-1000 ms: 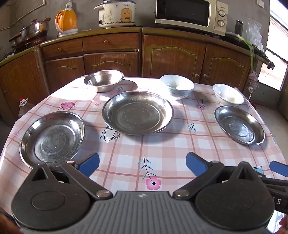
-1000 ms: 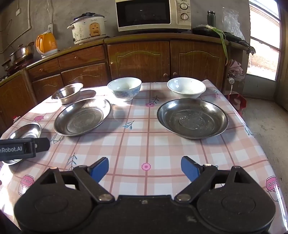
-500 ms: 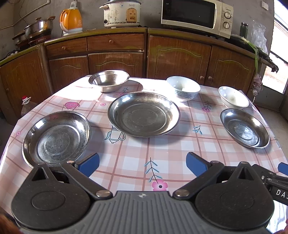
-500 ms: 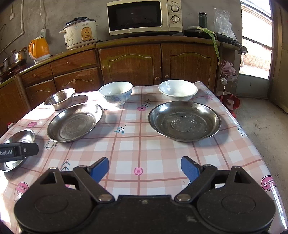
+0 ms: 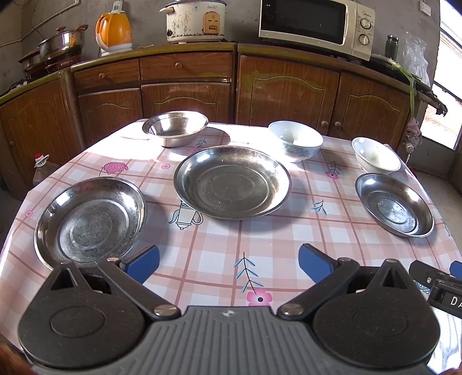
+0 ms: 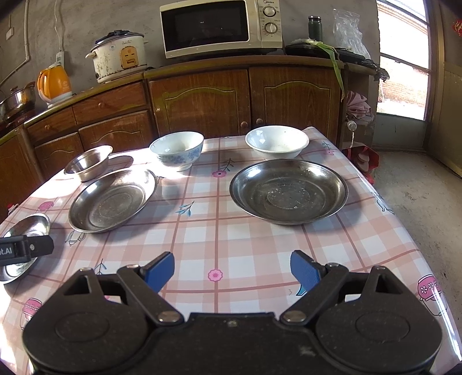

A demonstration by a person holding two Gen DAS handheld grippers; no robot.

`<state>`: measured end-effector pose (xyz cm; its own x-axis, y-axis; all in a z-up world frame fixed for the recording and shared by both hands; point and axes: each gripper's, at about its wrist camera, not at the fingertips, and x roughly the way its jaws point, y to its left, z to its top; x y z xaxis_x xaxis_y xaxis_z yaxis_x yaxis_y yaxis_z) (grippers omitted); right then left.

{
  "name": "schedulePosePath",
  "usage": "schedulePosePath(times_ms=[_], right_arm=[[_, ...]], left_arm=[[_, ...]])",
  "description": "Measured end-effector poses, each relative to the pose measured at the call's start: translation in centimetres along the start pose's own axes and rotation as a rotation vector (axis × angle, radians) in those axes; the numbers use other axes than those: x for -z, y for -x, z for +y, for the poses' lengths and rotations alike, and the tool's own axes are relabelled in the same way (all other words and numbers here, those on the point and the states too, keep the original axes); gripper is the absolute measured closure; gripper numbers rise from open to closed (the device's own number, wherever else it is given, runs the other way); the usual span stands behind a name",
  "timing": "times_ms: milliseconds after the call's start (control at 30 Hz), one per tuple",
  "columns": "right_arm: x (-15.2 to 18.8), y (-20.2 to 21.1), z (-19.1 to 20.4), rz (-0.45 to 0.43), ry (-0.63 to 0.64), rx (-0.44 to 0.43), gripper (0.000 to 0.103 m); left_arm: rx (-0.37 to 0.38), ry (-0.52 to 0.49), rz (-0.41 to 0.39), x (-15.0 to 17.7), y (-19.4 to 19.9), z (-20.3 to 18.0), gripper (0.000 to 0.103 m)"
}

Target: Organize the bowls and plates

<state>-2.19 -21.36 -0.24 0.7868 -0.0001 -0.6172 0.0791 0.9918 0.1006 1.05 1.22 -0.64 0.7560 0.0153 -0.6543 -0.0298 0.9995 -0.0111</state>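
Note:
Three steel plates lie on the checked tablecloth (image 5: 219,245): a left plate (image 5: 89,219), a larger middle plate (image 5: 231,181) and a right plate (image 5: 394,204). Behind them stand a steel bowl (image 5: 174,128), a blue-patterned bowl (image 5: 296,141) and a white bowl (image 5: 375,155). My left gripper (image 5: 228,262) is open over the near edge, beside the left plate, holding nothing. My right gripper (image 6: 232,269) is open and holds nothing, in front of the right plate (image 6: 288,191). The right wrist view also shows the middle plate (image 6: 112,199) and white bowl (image 6: 277,141).
Wooden cabinets (image 5: 187,86) run behind the table, carrying a microwave (image 6: 219,27), a rice cooker (image 6: 119,56) and an orange kettle (image 6: 55,82). The table's right edge (image 6: 404,230) drops to a bare floor (image 6: 427,187). A bottle (image 5: 43,167) stands on the floor at the left.
Both grippers have drifted slightly, the left one leftward and the right one rightward, and tilted up a little. Both stay open. No dish has moved.

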Motion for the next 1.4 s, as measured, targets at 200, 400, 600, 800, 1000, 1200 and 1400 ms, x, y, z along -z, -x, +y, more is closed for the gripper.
schedulePosePath(times_ms=[200, 400, 600, 800, 1000, 1200, 1400], right_arm=[[0.0, 0.0, 0.0, 0.000, -0.002, 0.004, 0.000], [0.0, -0.3, -0.2, 0.006, -0.015, 0.014, 0.000], [0.1, -0.4, -0.1, 0.007, -0.015, 0.016, 0.000], [0.2, -0.5, 0.0, 0.013, -0.011, 0.017, 0.000], [0.2, -0.6, 0.1, 0.016, -0.010, 0.017, 0.000], [0.2, -0.6, 0.4, 0.018, 0.000, 0.015, 0.000], [0.5, -0.7, 0.9, 0.023, 0.014, 0.010, 0.000]], left_arm=[[-0.004, -0.004, -0.002, 0.0, -0.1, 0.1, 0.000], [-0.001, -0.003, 0.003, 0.0, -0.3, 0.2, 0.000], [0.001, 0.000, 0.006, 0.1, -0.4, 0.3, 0.000], [0.002, 0.004, 0.007, 0.1, -0.5, 0.4, 0.000], [0.001, 0.003, 0.007, 0.2, -0.6, 0.5, 0.000], [-0.001, 0.008, 0.007, 0.2, -0.7, 0.9, 0.000], [-0.007, 0.014, 0.013, 0.2, -0.9, 1.4, 0.000]])
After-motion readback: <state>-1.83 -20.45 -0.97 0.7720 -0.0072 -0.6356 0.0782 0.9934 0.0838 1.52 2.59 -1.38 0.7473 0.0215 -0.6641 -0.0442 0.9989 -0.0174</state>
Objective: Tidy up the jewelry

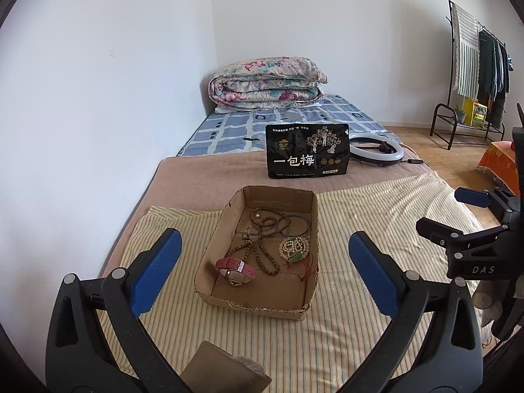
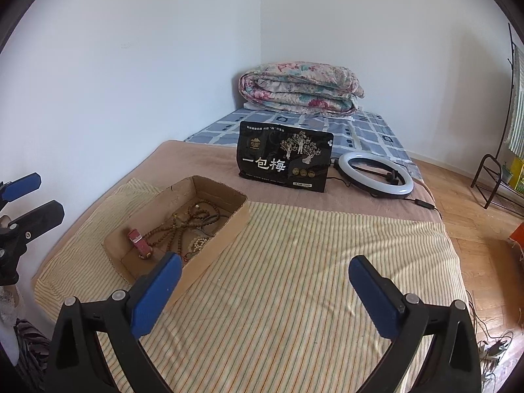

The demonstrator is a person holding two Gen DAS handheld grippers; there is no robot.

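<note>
A shallow cardboard box [image 1: 304,219] sits on the striped bed cover [image 1: 376,216]. It holds a red-strapped watch [image 1: 235,269], brown bead strands [image 1: 262,239], a white bead bracelet [image 1: 294,247] and a dark bangle [image 1: 296,224]. My left gripper [image 1: 262,271] is open and empty, its blue pads either side of the box, nearer the camera. My right gripper [image 2: 265,294] is open and empty over the striped cover, right of the box [image 2: 242,216]. The watch [image 2: 139,242] and beads [image 2: 183,226] show there too.
A black snack bag [image 1: 306,150] stands upright behind the box, with a ring light [image 1: 376,150] beside it. A folded floral quilt [image 1: 265,83] lies at the far end. A wall runs along the left. A clothes rack [image 1: 475,65] stands at right.
</note>
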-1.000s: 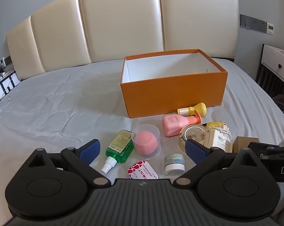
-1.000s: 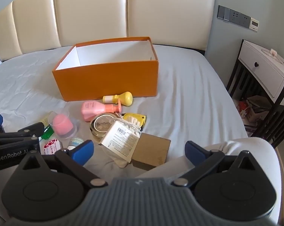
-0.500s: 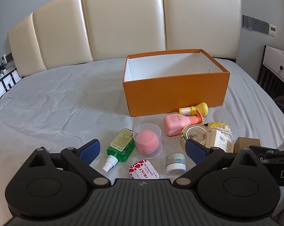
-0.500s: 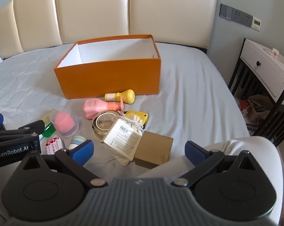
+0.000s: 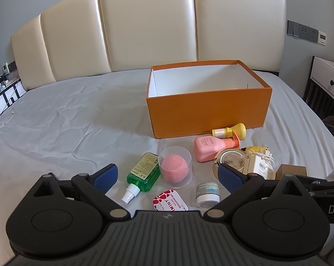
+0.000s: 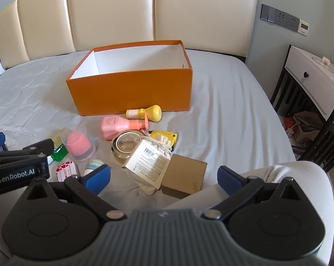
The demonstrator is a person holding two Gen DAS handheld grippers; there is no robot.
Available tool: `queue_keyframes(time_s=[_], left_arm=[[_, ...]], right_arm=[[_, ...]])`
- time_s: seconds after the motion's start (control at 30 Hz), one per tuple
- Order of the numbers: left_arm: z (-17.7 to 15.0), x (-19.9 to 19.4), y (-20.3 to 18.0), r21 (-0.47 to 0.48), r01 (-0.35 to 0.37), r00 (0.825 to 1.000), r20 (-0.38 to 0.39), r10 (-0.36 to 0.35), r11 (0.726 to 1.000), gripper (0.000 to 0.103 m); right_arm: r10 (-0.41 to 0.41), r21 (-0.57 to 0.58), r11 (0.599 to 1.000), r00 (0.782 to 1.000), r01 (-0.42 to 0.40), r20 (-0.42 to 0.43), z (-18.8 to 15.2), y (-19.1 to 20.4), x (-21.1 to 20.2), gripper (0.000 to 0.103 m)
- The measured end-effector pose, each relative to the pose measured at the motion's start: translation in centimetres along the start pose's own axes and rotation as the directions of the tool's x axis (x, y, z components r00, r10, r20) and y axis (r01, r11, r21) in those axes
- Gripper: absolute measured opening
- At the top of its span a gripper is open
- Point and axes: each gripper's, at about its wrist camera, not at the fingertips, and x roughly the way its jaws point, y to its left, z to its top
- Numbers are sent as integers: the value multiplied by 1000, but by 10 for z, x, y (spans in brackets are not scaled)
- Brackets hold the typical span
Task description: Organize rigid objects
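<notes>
An open orange box (image 5: 209, 113) (image 6: 131, 95) with a white, empty-looking inside stands on the bed. In front of it lie a yellow bottle (image 5: 230, 131), a pink pump bottle (image 5: 211, 145), a round gold compact (image 5: 230, 158), a clear cup holding a pink ball (image 5: 175, 168), a green spray bottle (image 5: 142, 173), a mint tin (image 5: 169, 203), a small jar (image 5: 208, 194), a white labelled pouch (image 6: 148, 160) and a brown cardboard box (image 6: 184, 176). My left gripper (image 5: 168, 175) is open and empty above the near items. My right gripper (image 6: 164, 176) is open and empty near the brown box.
The bed's grey sheet (image 5: 67, 122) spreads left of the box. A cream padded headboard (image 5: 144, 28) stands behind. A white nightstand (image 6: 315, 79) with clutter under it stands right of the bed. A white cloth-covered bulge (image 6: 299, 170) lies under my right gripper.
Both grippers have lifted and drawn back slightly, so the items sit a little lower and closer in view. Nothing was grasped or moved.
</notes>
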Motion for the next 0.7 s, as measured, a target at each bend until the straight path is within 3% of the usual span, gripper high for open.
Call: queue_keyframes(time_s=[0.7], left_arm=[[-1, 0, 3, -13, -3, 1000, -9, 2, 1000, 103]], right_arm=[[5, 3, 1000, 1000, -4, -14, 0, 3, 1, 101]])
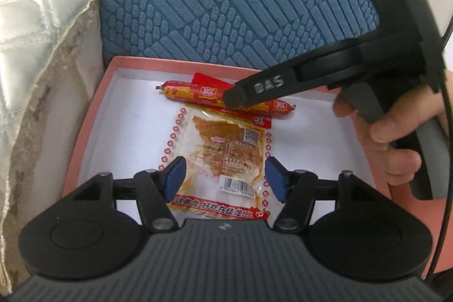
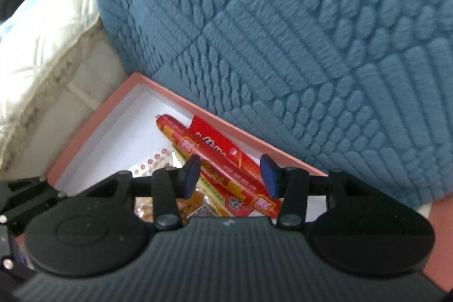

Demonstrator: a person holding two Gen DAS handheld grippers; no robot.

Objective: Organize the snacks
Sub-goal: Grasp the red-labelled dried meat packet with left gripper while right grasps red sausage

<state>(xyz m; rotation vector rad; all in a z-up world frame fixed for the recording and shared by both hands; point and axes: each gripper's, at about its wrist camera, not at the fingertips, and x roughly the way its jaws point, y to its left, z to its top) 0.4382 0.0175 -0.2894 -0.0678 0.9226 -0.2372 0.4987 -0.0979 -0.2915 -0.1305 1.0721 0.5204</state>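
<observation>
A pink box [image 1: 93, 115] with a white floor rests against a blue cushion. A clear packet of brown snack [image 1: 223, 149] lies flat inside it. My left gripper [image 1: 225, 177] is open, its blue pads on either side of the packet's near half. Behind the packet lie a long red sausage [image 1: 192, 92] and a flat red packet [image 1: 209, 79]. From the right, one of my right gripper's fingers [image 1: 254, 92] reaches over the sausage. In the right wrist view my right gripper [image 2: 230, 177] stands half open over the sausage [image 2: 226, 174] and red packet [image 2: 218, 143], pads not pressing.
The blue textured cushion [image 1: 240, 4] rises right behind the box's far rim. A white quilted cover [image 1: 36, 19] is bunched along the box's left side. A person's hand [image 1: 396, 137] holds the right gripper's handle over the box's right edge. The box rim [image 2: 85, 133] shows pink.
</observation>
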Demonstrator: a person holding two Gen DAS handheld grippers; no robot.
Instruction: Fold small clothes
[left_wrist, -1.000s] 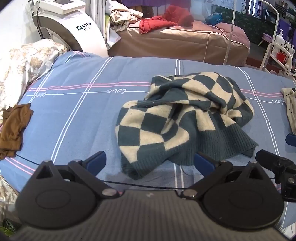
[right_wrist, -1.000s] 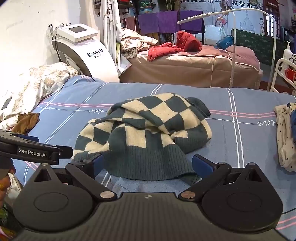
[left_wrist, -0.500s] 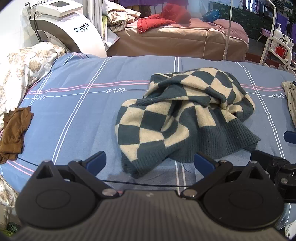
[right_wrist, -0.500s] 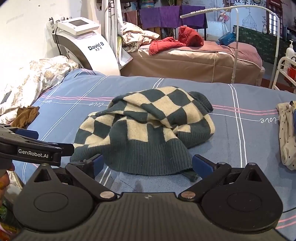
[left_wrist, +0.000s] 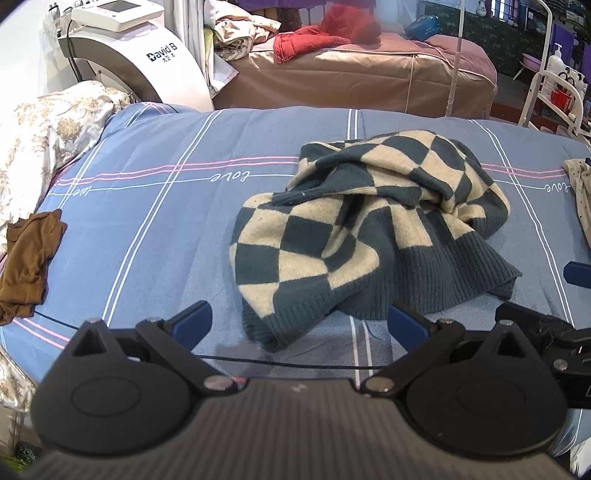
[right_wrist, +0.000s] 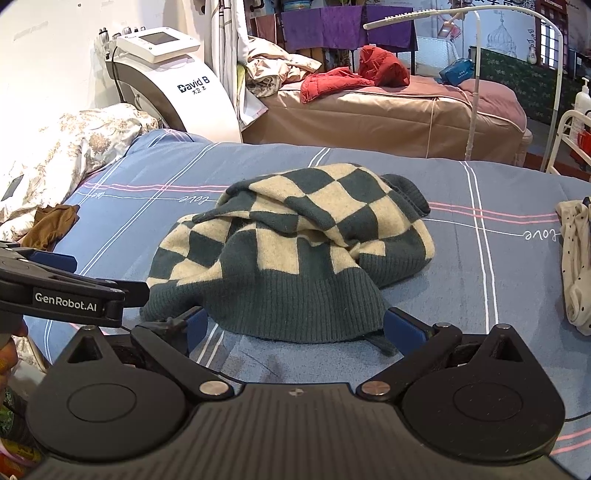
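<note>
Loosely crumpled checkered sweater (left_wrist: 369, 229) lies mid-bedsheet (left_wrist: 155, 236).

Teal-and-cream checkered knit sweater (left_wrist: 369, 229), crumpled in a loose heap, ribbed hem nearest, seemingly unfolded, mid-bed

You've got a blue bed (left_wrist: 155, 229) with white and pink stripes and "love" lettering. At 10 o'clock, a white "David B" machine (right_wrist: 177, 85) with a screen on top stands against the wall. Floral bedding (left_wrist: 40, 129) piles up at 9 o'clock. At 12 o'clock there's a tan-covered bed (right_wrist: 388, 114) carrying red clothes (right_wrist: 354, 75) and a beige bundle (right_wrist: 273, 68); purple cloths (right_wrist: 343, 29) hang behind it. A white lamp arm (right_wrist: 461, 11) arcs over it. At 2 o'clock, a white rack (left_wrist: 554, 96) holds a pump bottle (left_wrist: 556, 62).
</note>
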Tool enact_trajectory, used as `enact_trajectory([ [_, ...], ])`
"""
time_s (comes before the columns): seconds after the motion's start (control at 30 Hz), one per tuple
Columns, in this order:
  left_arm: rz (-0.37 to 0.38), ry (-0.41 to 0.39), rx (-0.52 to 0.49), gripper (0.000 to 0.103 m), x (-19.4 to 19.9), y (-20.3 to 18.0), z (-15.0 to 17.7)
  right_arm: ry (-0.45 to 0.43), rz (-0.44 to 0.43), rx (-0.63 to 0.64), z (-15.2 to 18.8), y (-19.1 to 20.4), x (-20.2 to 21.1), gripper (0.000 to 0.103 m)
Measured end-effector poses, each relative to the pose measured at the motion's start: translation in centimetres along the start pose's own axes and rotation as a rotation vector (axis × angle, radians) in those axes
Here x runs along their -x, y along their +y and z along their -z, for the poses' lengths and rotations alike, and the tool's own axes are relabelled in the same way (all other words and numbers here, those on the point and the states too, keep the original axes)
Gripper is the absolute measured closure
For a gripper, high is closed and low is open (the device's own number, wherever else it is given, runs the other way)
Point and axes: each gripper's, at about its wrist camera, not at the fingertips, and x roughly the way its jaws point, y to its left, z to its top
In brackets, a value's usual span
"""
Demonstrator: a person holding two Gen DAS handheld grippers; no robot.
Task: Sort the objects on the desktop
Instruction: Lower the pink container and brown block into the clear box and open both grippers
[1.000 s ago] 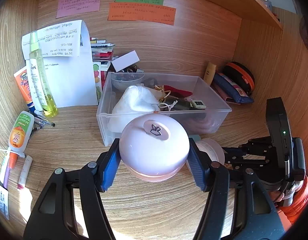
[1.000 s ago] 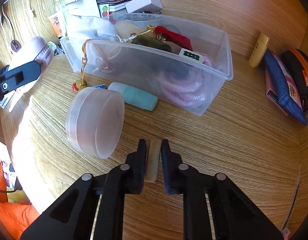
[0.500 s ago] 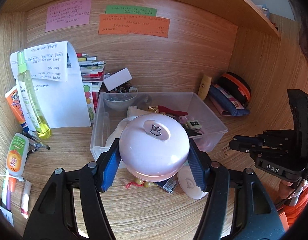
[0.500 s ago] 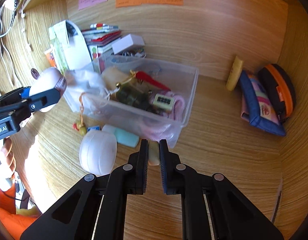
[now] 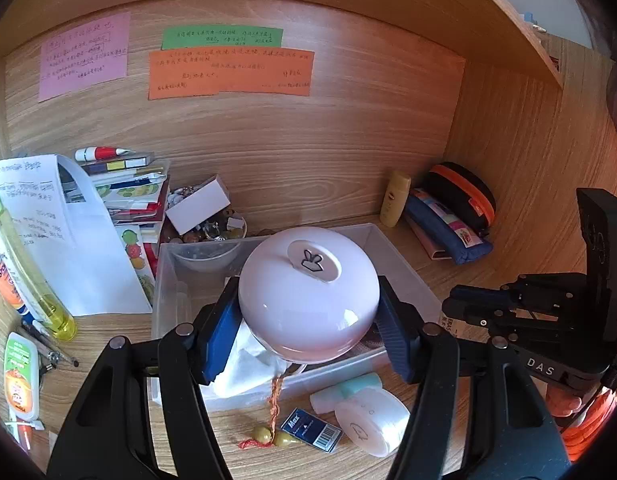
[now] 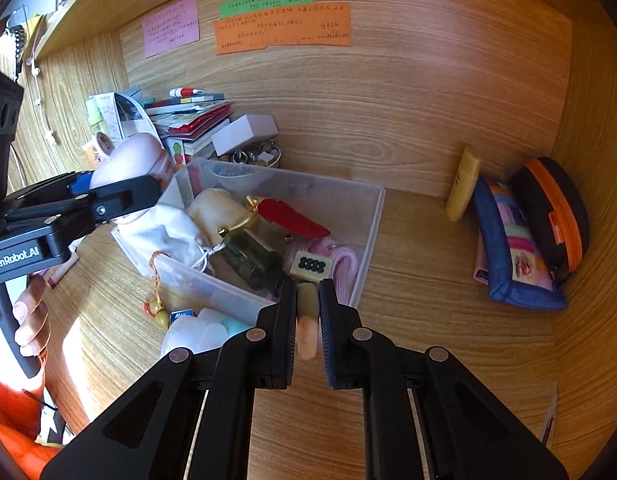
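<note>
**Both grippers loaded above the clear bin**

The left gripper [image 5: 308, 312] is clamped on a glossy pale-pink dome-shaped case with a rabbit mark [image 5: 308, 300], held above the near-left end of the clear plastic storage bin [image 6: 372, 232]. The right gripper [image 6: 307, 312] is pinched tight on a small beige-and-orange eraser-like stick [image 6: 307, 320], at the bin's near-right corner. On the wooden desk [image 6: 428, 320] just in front of the bin lie a round white lid [image 5: 372, 420], a mint-green tube [image 5: 348, 390] and a gold gourd charm on a red cord [image 5: 272, 438].
</note>
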Motion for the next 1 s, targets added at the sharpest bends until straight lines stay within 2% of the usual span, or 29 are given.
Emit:
enact_trajectory([
  [0.3, 0.012, 0.067, 0.011, 0.04, -4.0, 0.6, -0.4, -0.012, -0.017, 0.01, -1.9, -0.5, -1.5, 0.093],
  [0.53, -0.004, 0.129, 0.021, 0.04, -6.3, 1.4, 0.5, 0.039, -0.034, 0.008, -2.2, -0.5, -4.0, 0.093],
  [0.8, -0.03, 0.157, 0.023, 0.04, -7.3, 1.6, 1.0, 0.106, -0.025, -0.003, -1.5, -0.6, -6.5, 0.093],
  [1.0, -0.038, 0.155, 0.016, 0.04, -7.2, 1.4, 1.0, 0.115, 0.006, 0.044, -1.1, 0.4, -6.8, 0.092],
])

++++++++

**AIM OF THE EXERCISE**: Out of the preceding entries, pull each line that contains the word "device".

**ANSWER SPACE**:
  "description": "Measured end-effector poses, each relative to the pose measured at the call's start: translation in centimetres along the start pose's own axes and rotation as a rotation vector (axis × angle, radians) in those axes; the numbers use other axes than those: x for -z, y for -x, z for +y, for the poses' lengths and rotations alike, and the tool's own axes are relabelled in the same way (all other words and numbers here, those on the point and the states too, keep the original axes); gripper is the absolute measured closure; gripper numbers rise from open to closed (the device's own number, wherever else it is given, runs the other way); the usual span stands behind a name",
For a gripper, high is closed and low is open (the device's own number, wherever else it is given, runs the other way)

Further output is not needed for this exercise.